The role of the militias has added a new layer of danger to the country’s vulnerable LGBT community, which was already among the least protected groups in Iraqi society, the International Gay and Lesbian Human Rights Association and the women’s human rights group, Madre said on Wednesday.

Given that the stated rationale of the ISIS war is in part to preserve the Iraqi government, perhaps the Obama Administration might kindly ask them to knock this shit off. Or, better yet, to simply call off this misconceived, panicked reaction called the ISIS war, though I very much doubt that will be considered.

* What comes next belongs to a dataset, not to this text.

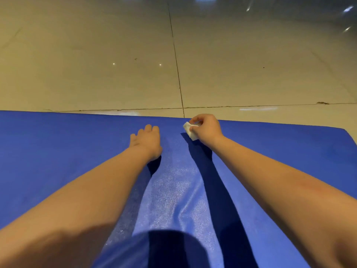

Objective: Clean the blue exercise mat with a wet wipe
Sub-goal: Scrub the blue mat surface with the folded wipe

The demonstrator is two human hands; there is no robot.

At the moment we’re trying to preserve stability and human rights in the Middle East. Last time it was about democracy. Before that it was curbing aggression. US policymakers always find reasons to intervene in the region, though the longer I watch this, the less of an idea I have as to why. I don’t even think it’s entirely about oil–eliminating all sanctions would get that flowing smoothly, after all, and nobody seems to be advocating that. Christian fundamentalists may account for why Republican presidents love wars in this region, less so for why Democrats provide nearly as many. But of course this is merely facetious: I do know the answer. It is at this point a fully-fledged imperial enterprise that touches too many interests to simply be abandoned. Don’t get me wrong, America’s not an empire–more like a bunch of missionaries with machine guns, which is stupider and worse–but this is all too familiar. Even though, according to Dan Carlin’s Hardcore History, the American public soured on the imperial adventure in the Philippines very quickly, it continued for four decades. It took the New Deal sweeping out the entire political order that cared about such things, ultimately, to end it. Getting the hell out would make eminently more sense, though it seems as far off as ever.